The cheese you have chosen to use is too moist and too dense. It also is a bit too acidic for the mold to grow internally. The cheese you used is essentially a Greek (drained) style yogurt and not one that will do well with a blue mold.

What you need for blue is a curd set with rennet and then allowed to form a good firm curd before molding. This is often done by dry stirring the curds as you drain them before going into the mold.

The blue mold you have on the outside might not taste great in such large amounts. It is actually not the blue mold that adds the flavor but how the blue produces enzymes that change the flavor of the curds.

3. Peter’s response to Jim

Actually, I know I am not anywhere near good at making cheese. You guys have achieved perfection, cheese nirvana and cheese enlightenment. I, on the other hand, feel like a ‘bum in a china shop’ on the way to cheese imperfection and cheese ‘delightenment.’

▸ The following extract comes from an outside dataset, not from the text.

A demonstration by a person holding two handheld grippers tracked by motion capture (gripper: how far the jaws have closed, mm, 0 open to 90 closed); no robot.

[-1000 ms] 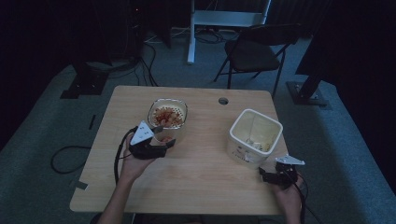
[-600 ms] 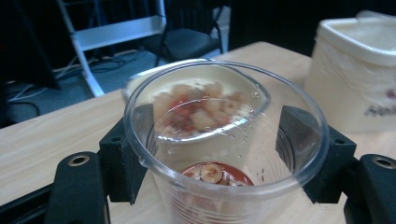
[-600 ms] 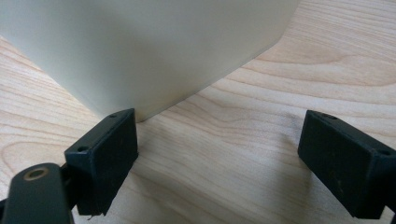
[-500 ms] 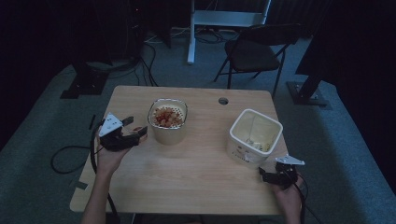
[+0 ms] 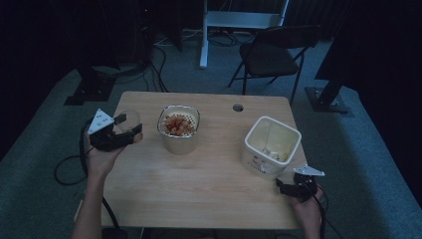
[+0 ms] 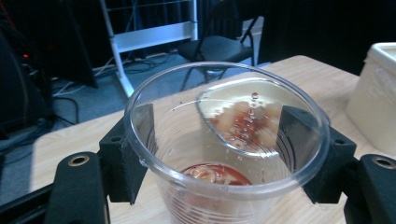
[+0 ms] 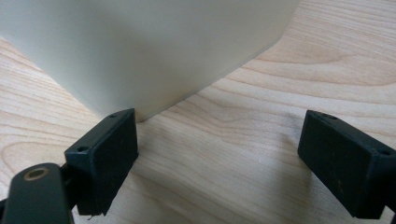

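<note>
Cup-emptying step about over: left gripper [image 5: 130, 125] fingers clamp clear plastic cup [image 6: 226, 144], red residue inside, held left of food container [image 5: 178, 128]. Next: set cup on table [image 5: 199, 189]. Right gripper [image 7: 219, 158] fingers wide, empty, beside white tub [image 5: 272, 146].

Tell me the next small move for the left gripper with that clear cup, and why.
Probably lower the clear cup and set it upright on the table. The left gripper holds it by its sides off to the left of the round container, which has the red-and-pale food in it, and just a small residue sits in the cup's bottom.
</note>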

I learned a lot from Jim’s e-mail and have cut up the cheese to expose more of it to air and allow the blue mold to spread. I tried the stuff that stuck to the knife and it was simply gorgeous, simply delicious. So now I plan to get some other molds like cheddar and infect some cream cheese with it – probably April time frame.

I am really excited by the blue cheat cheese and planning more experiments with the blue mold – probably with other drier types of cheeses. Or, mix different ‘off the shelf’ cheeses and infect them with blue mold. hhhmmmmm … I have to find another excuse to tell my mom.

4. Jim tries again

Peter, I caution you on these experiments without the knowledge of what is growing.

2 big problems would be:

1. In not producing enough acid, thus leaving lactose for unhealthy bacteria to grow on. The biggest culprit would be botulism or butyric bacteria as well as coliforms such as E.Coli.

2. If you do not create the proper surface conditions for a target healthy ripening mold, you may develop some unwanted growth such as the Listeria producers.

There are many other things that can be unhealthy and deadly even.

Cheese making is really about controlled decomposition of milk where the proteins and fats are broken down to specific components for flavor and texture but all in a healthy way.

Just leaving the cheese to whatever happens to come along is looking for something bad to pop up.

I am not trying to discourage you here but safe processing is VERY IMPORTANT. People do get sick or even die from cheese processed or stored improperly.